Women who establish businesses in the middle of their lives start their businesses for various reasons.
- living a dream for the rest of your life;
- to supplement income by part-time or full-time business;
- making a career after the layoff, retirement, or another life event such as retirement;
- being able to have more time and money to invest in pursuing a passion, especially in the case of children who are old.
“There is no deadline for success or fulfillment, just as there is no one path everyone needs to follow,” is the opening line to Forbes”50 Over 50 list of outstanding women entrepreneurs, creators, and leaders.
In Good Company
Over five years preceding the outbreak, female-owned businesses increased by 21 percent. In 2019, more than 50% of U.S. businesses were wholly or jointly owned by women (2019 State of Women-Owned Enterprises Report). In 1972, women held only 4.6 percent of American companies 1972.
Middle-aged women can enter the business world with faith. “Successful entrepreneurs are middle-aged, not young,” said Pierre Azoulay and J. Daniel Kim in Age and High-Growth Entrepreneurship. “All evidence points to founders being especially successful when starting businesses in middle age or beyond.”
Resilience under stress, expertise, robust support systems, and interpersonal abilities are the strengths of entrepreneurs who are 50 or older (AARP Small Business Resource Centre for 50and older).
“Your age is an asset, not a handicap,” says Sharon Morgan Tahaney, a former Ms. Arkansas Senior America owner of Spa on Main situated in El Dorado. “The wisdom you’ve gained over the years will provide a strong foundation to grow people and ultimately revenue.”
‘Don’t Be Afraid.’
With more than 30 years of experience working in the field of jewelry, Shannon Branstetter decided in 2020 to launch an enterprise of her own. The influenza pandemic slowed their plans, but Shannon found her shop, Shannon’s Jewelers of Hot Springs, in September, at the age of 49.
“The best advice I can give: Don’t be afraid, work hard, be thankful and celebrate the little things,” she adds. “Ask questions. It’s OK!”
“The goals I’ve set for myself and my business are changing daily and weekly,” she continues. “The response from the community has been incredible, with so many new clients and referrals.”
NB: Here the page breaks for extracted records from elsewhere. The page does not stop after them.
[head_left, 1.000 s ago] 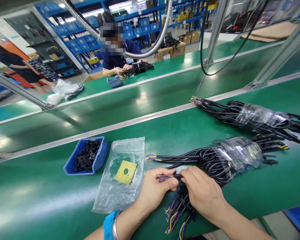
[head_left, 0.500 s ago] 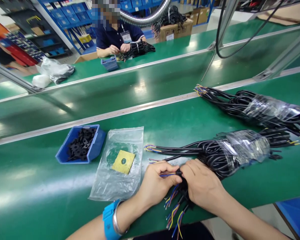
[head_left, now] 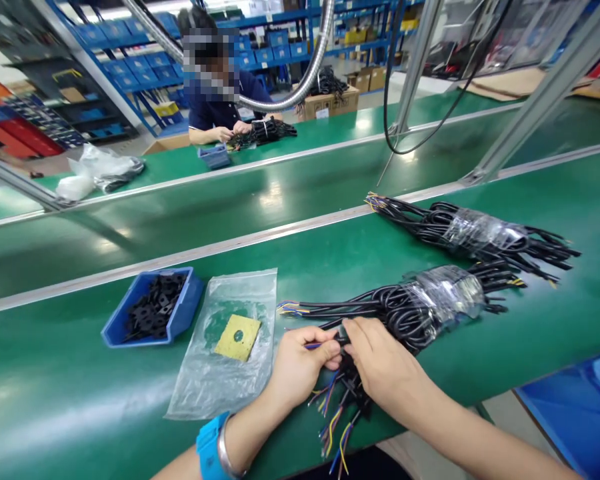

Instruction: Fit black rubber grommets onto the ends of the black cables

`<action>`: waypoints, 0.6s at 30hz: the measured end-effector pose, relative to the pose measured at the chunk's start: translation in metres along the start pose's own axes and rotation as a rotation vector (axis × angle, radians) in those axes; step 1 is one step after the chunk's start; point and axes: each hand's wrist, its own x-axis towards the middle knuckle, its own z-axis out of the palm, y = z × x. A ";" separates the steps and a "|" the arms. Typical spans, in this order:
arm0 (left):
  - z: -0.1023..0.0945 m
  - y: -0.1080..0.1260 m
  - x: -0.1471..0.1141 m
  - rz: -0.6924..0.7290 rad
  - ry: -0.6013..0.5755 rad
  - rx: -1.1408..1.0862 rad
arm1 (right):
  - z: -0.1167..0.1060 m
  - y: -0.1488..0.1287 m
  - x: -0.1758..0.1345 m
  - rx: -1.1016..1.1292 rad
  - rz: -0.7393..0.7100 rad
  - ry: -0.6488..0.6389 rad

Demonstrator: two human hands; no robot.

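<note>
My left hand (head_left: 305, 363) is closed in a pinch at the end of a black cable (head_left: 341, 335); blue and other coloured wires show between its fingers. Against it, my right hand (head_left: 385, 367) curls its fingers round the same cable from the other side. A small black piece sits at the fingertips, too covered to make out fully. Below the hands hang several cable ends with bare coloured wires (head_left: 335, 430), some with black pieces on them. Behind lies a bundle of black cables (head_left: 405, 317) wrapped in clear film.
A blue bin (head_left: 190, 313) of small black parts stands left. Beside it, a yellow square pad (head_left: 237, 338) with a hole lies on a clear plastic bag (head_left: 195, 390). A second cable bundle (head_left: 485, 233) lies farther back. Across the green bench, a person (head_left: 215, 120) handles cables.
The view has tilted up and turned right, so the bench things appear lower and farther left. Both hands stay together at the cable; more of its dark end shows between them.
</note>
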 end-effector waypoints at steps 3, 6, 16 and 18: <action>0.000 -0.001 0.000 -0.014 0.011 -0.020 | -0.009 0.003 -0.004 -0.137 -0.033 0.017; 0.000 0.000 0.000 -0.030 0.029 -0.049 | -0.012 0.009 -0.003 -0.171 -0.094 0.003; -0.004 -0.004 -0.004 0.030 -0.092 -0.012 | -0.003 0.014 -0.006 -0.067 -0.092 -0.020; -0.004 -0.008 -0.005 0.040 -0.090 0.013 | -0.004 0.015 -0.006 -0.049 -0.105 -0.035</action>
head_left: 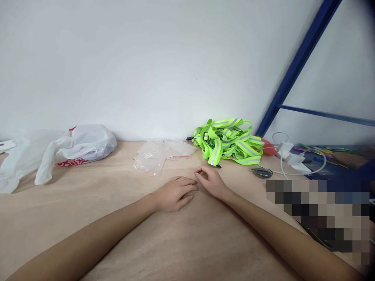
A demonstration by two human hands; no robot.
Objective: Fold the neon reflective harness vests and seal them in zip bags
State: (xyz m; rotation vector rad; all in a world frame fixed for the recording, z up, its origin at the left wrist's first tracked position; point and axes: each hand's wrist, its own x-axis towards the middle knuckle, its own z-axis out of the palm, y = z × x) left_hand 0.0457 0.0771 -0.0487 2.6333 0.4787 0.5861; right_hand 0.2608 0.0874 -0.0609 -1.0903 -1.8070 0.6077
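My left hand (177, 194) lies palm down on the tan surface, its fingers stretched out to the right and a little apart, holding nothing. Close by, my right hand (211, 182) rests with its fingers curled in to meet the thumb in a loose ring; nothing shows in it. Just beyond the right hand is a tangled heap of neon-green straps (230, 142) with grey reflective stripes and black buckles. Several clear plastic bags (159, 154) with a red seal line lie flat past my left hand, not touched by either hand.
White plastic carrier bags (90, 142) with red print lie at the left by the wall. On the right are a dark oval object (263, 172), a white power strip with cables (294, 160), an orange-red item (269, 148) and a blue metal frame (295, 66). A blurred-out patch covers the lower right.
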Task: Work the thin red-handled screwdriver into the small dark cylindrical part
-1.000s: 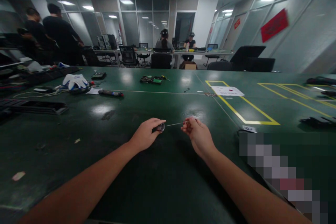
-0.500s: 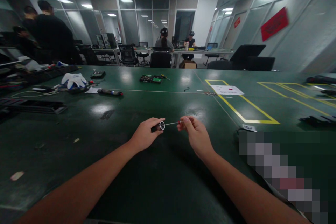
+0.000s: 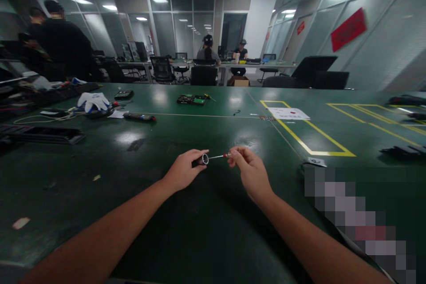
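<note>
My left hand (image 3: 182, 169) is closed around a dark cylinder with a silver-rimmed round end (image 3: 205, 159), which faces right; its kind I cannot tell. A screwdriver (image 3: 226, 155) with a thin shaft and a reddish clear handle is pinched in my right hand (image 3: 249, 167). Its shaft points left, and the tip meets or enters the cylinder's round end; the exact contact is too small to make out. Both hands are above the green tabletop (image 3: 186, 239), and the fingers hide most of the cylinder and handle.
At the left lie white gloves (image 3: 93, 102), a pen-like dark tool (image 3: 140, 117) and a black tray-like part (image 3: 43, 134). Farther back is a green circuit board (image 3: 196, 100). A white sheet (image 3: 289, 113) overlaps the yellow tape outline (image 3: 328, 147). People are in the background.
My right hand's fingers have shifted slightly on the screwdriver, and more of its reddish handle shows. My left hand and the cylinder have hardly moved.
</note>
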Tool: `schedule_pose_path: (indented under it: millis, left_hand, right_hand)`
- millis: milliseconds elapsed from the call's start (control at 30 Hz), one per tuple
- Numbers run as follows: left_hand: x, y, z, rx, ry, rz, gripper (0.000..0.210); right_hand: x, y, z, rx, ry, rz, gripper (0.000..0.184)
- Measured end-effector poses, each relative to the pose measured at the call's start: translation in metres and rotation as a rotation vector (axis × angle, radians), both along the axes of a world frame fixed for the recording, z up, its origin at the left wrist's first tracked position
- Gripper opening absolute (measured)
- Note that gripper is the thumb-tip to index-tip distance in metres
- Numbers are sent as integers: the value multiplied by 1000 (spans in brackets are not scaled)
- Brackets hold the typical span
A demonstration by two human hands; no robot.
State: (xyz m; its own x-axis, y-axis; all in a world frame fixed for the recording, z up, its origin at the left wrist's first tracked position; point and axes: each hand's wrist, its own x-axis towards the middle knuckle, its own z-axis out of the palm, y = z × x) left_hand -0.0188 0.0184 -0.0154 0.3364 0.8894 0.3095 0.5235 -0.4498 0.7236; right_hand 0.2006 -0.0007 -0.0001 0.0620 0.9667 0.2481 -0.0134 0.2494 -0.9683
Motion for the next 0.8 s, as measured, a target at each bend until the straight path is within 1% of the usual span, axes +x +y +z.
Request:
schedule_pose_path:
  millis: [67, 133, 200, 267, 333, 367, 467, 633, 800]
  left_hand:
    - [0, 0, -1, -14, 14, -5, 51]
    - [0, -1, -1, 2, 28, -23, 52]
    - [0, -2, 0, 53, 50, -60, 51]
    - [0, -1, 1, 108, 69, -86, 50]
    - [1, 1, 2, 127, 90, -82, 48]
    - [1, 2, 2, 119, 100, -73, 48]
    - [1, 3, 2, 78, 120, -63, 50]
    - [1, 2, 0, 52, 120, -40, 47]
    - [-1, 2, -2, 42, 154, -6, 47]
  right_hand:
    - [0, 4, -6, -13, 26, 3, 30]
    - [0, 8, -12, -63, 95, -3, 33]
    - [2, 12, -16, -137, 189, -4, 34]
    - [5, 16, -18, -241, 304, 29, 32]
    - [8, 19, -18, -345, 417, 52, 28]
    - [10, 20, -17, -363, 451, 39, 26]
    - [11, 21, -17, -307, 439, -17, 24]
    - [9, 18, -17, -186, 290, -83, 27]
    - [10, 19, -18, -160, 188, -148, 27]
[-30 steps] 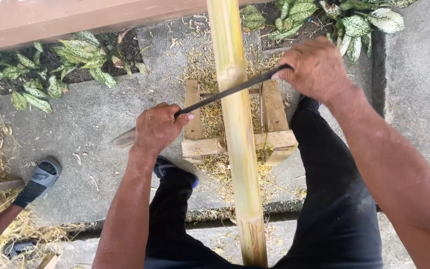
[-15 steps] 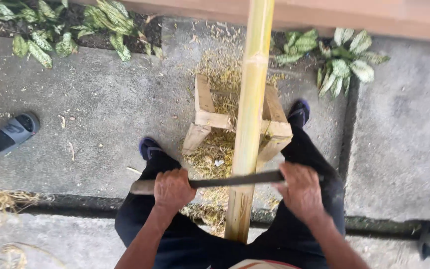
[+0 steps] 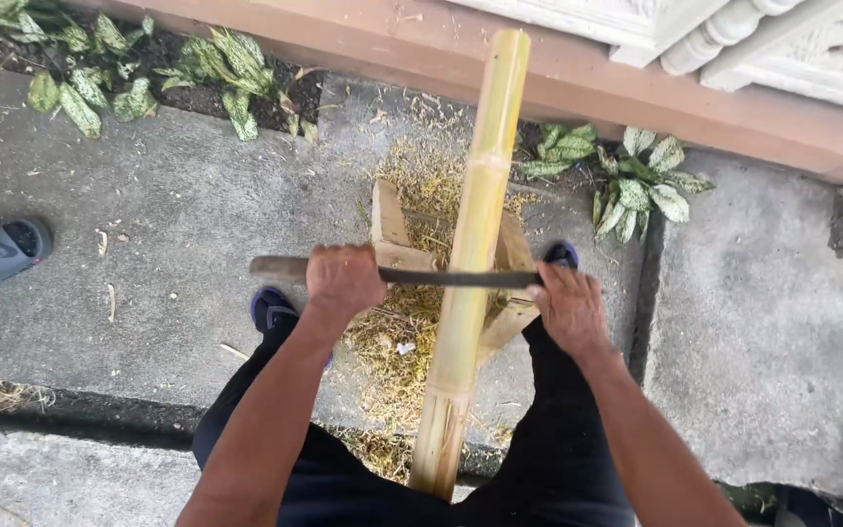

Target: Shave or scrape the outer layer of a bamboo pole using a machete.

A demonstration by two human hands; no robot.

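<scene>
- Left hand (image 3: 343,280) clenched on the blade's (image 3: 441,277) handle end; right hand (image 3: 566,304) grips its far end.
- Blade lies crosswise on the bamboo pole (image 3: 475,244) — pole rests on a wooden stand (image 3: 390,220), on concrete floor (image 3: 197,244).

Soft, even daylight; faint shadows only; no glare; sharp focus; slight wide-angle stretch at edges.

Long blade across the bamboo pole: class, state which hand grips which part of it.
The left hand grips the long blade by its handle end; the right hand grips the far end, with the bamboo pole between them.
</scene>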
Although confident about her industry know-how, Branstetter was less sure about the process of starting. When she was planning and launching her company, she worked with her advisor, who was with the Arkansas Small Business & Technology Development Center. The ASBTDC offers no-cost secure and confidential services for Arkansas entrepreneurs.
Here are some suggestions from the center for potential owners of businesses:
1. Be aware of your customers.
The foundation of every company should be its customer. Who is going to buy the product you’re offering? What can you do to differ from the offerings already being sold locally or on the internet? Be sure to confirm demand before launching your business plan.
You must clearly articulate why your customers will appreciate their product more than rivals’.
2. Consider a loan.
Plan your startup costs and then decide whether you’ll require an investment loan to cover the entirety or a part of the expense.
The process of obtaining commercial loans can seem a bit intimidating, especially for business owners who are first-time customers. But, the loan route is safer for middle-aged entrepreneurs than taking your retirement savings and is often less costly than interest on credit cards.
If you’ve never considered financing for your business, you’re the only one. Based on the report 2024 Bank of America Women Business Owner Spotlight, 42 percent of females “have never applied for a business loan or line of credit.” Male business owners are twice as likely to apply for loans and borrow more.
The ability to secure a loan, in the beginning, is more advantageous than trying to stay out of debt and then running out of funds mid-project, and you might not be able to borrow.
ASBTDC will answer your questions regarding loans and other sources of funding.
3. Find your way.
Are you not interested in building an entire company from the ground scratch? There is another route to ownership of a business, like the opening of a franchise or buying an established company.
Tahaney retired executive Tahaney, a retired executive, bought her first property, the Spa on Main, in her hometown in 2020 after consulting on behalf of the Southern Arkansas University ASBTDC.
“The life of a small town. After spending the last three decades within Dallas and Orlando, I was enthralled. I was looking for peace and the freedom to pursue my interests,” she says. “When I heard that Spa on Main had been about to be sold, I started to think about using the knowledge I’d gained in business leadership to a business that could bring comfort, health, and renewal to all people, including myself! Then I began doing my due diligence and found that this was a resilient and steady small business that would let me apply the principles of business management and leadership while effectively serving the neighborhood.”